Negative reinforcement doesn't exactly work well with rats. Try rewarding her for staying in the play pen, and when you see her about to jump, grab her and occupy her. Also, I've found that when my rats are really misbehaving I have to prove I'm the alpha rat. I flip them over and tickle them a bit. They get the idea all the while thinking "omg she's scritching my neck!". Hope that makes sense. If I'm babbling or you need clarification, just let me know.

-Caty


----------



## Night (Feb 23, 2007)

Yeah... hitting a rat isn't going to teach them anything, and it's rather cruel, even if you're just "tapping" their nose. You should NEVER use negative reinforcement with _any _animal.

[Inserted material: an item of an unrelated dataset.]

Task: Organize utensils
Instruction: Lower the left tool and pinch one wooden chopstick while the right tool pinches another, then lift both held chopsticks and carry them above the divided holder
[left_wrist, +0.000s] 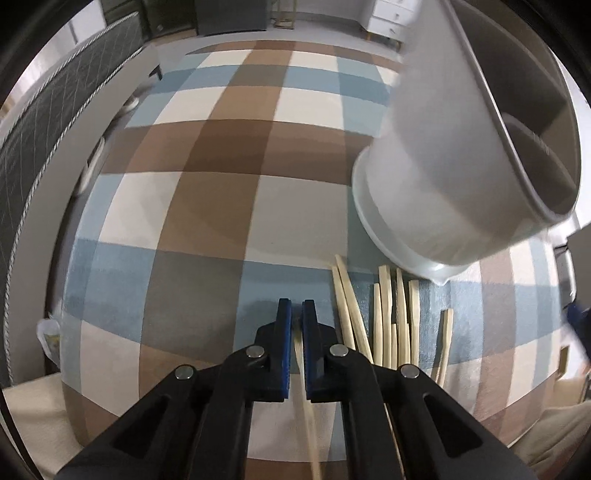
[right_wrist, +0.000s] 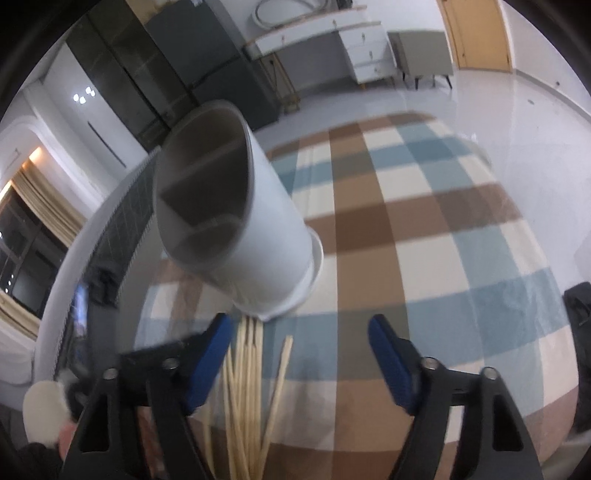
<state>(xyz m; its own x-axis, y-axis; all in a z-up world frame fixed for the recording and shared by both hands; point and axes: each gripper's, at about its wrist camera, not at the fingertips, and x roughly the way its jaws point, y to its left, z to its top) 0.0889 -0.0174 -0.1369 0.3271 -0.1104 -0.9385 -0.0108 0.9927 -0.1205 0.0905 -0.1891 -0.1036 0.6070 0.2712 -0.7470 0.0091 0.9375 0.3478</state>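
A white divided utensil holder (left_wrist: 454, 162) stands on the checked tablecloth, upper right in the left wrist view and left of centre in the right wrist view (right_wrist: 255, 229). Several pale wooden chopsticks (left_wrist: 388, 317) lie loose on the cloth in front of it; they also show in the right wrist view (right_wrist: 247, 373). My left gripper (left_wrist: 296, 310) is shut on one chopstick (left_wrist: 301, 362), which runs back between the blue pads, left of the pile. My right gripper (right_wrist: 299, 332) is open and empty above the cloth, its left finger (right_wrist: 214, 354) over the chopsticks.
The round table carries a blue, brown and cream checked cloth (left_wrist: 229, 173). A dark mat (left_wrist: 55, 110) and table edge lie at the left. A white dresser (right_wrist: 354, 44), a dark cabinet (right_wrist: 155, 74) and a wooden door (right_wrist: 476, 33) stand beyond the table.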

Most playpens without some sort of top just aren't going to cut it - the rats WILL jump out or will endlessly try to find a way to, no matter what you do. Personally, I have a large Martin's Playpen (which comes with a top), and my rats love it. You can take a look at it here.


----------



## nerdchick (Feb 26, 2007)

Chelsey, you know a lot about rats, is my flipping method good or bad? My ratties don't seem to mind as they get kisses and it distracts them from whatever naughty thing they were doing. Just want your $.02 as I trust you.

-Caty


----------



## JennieLove (Jan 2, 2007)

Dang! $52-64 for a playpen! I can make one exactly like that for less than 30. I love making cages and stuff like that, Keeps me busy and watching my ratties enjoy what I made them makes me so happy. I'm sure you feel the same making your ratties hammocks and things Night


----------



## Night (Feb 23, 2007)

Caty, I guess it would work if you're sitting right there with your rats the entire time and watching them intently. When I use my playpen, I'm usually cleaning their cage or busy doing something else equally as occupying, so if my pen didn't have a top, I'd end up turning around to find the ratties all escaping  Besides the pen, my bedroom's rat-proofed, so they also get to run around in there (which is a huge space).

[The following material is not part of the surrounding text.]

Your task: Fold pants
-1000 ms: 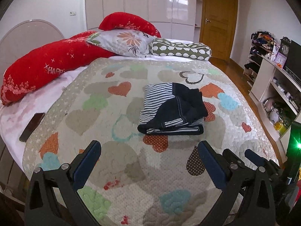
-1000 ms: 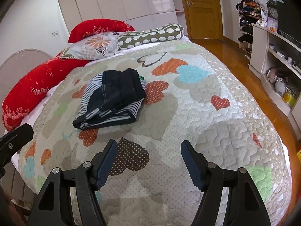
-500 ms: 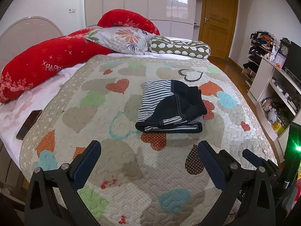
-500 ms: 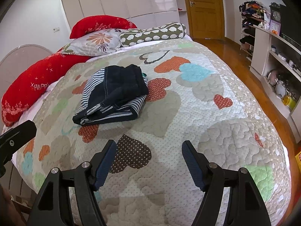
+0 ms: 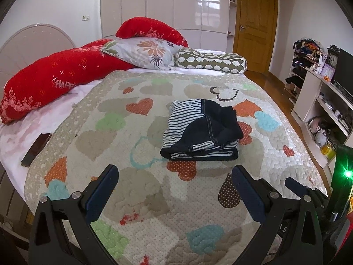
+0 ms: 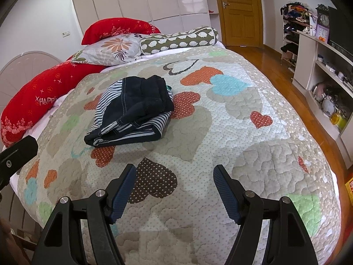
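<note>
With the pants [image 5: 201, 130] folded on the quilt [image 5: 136, 196], both grippers, left [image 5: 174, 187] and right [image 6: 174, 190], hang wide open and empty, well short of them; withdrawal should avoid snagging the stack.

shelf items [image 5: 326, 130] too small, phone [image 5: 36, 149] blurred

A heart-patterned quilt [image 5: 136, 198] covered the bed. At its head lay red pillows [image 5: 55, 81], a floral pillow [image 5: 143, 53] and a spotted bolster [image 5: 211, 60]. A phone [image 5: 36, 146] rested on the white sheet [image 5: 15, 137] beside the quilt. Shelves [image 6: 326, 66] stood near the wooden door [image 6: 239, 13].
</note>
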A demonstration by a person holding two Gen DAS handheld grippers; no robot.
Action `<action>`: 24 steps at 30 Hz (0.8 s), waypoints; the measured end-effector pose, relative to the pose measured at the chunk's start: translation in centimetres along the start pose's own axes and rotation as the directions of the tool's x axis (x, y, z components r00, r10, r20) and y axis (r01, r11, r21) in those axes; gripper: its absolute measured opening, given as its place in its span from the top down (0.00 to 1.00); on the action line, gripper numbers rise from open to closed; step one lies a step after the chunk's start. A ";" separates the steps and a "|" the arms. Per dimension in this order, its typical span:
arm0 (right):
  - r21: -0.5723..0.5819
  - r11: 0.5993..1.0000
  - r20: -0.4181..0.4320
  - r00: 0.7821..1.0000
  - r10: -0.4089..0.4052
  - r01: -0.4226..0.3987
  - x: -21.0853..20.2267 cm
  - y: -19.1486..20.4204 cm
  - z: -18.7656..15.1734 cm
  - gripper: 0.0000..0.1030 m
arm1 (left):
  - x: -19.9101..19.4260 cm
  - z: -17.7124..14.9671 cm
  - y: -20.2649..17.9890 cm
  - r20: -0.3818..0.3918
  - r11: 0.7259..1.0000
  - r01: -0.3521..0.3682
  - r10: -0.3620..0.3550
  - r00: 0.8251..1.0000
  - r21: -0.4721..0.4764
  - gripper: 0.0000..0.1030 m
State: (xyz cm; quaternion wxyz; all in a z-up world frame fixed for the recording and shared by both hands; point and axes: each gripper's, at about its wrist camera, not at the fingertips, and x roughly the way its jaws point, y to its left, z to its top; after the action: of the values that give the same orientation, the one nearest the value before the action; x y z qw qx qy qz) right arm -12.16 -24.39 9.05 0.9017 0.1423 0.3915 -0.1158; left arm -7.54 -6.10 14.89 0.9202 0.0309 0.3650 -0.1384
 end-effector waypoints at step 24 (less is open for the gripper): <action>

Jennie, thankfully someone near me was selling their large Martin's playpen, so I ended up only paying $40 for it, even though it was like new. I don't even want to know what the shipping price is for one of the pens  It'd probably make the total over $100.


----------



## lilspaz68 (Feb 24, 2007)

I have a Martins Playpen for some real escapees and jumpers but these are not normal rats. For normal rats a 1 foot high barrier is not a jump but a hop. 

Your best bet is to buy sheets of Corplast at Home Depot or a signage shop. Corplast is sold in a 2' width, and then you use zip ties and tie the walls together. I call this a corplast ratty corrall, and it can keep in all but the most determined. If your girl is one who climbs onto her human to jump out, then you will have to lie down in there instead. keep yourself low and your toys low so she has less chance to get out. There is no way to stop her from jumping, just as there is no way to stop them chewing, etc...natural ratty behaviours.


----------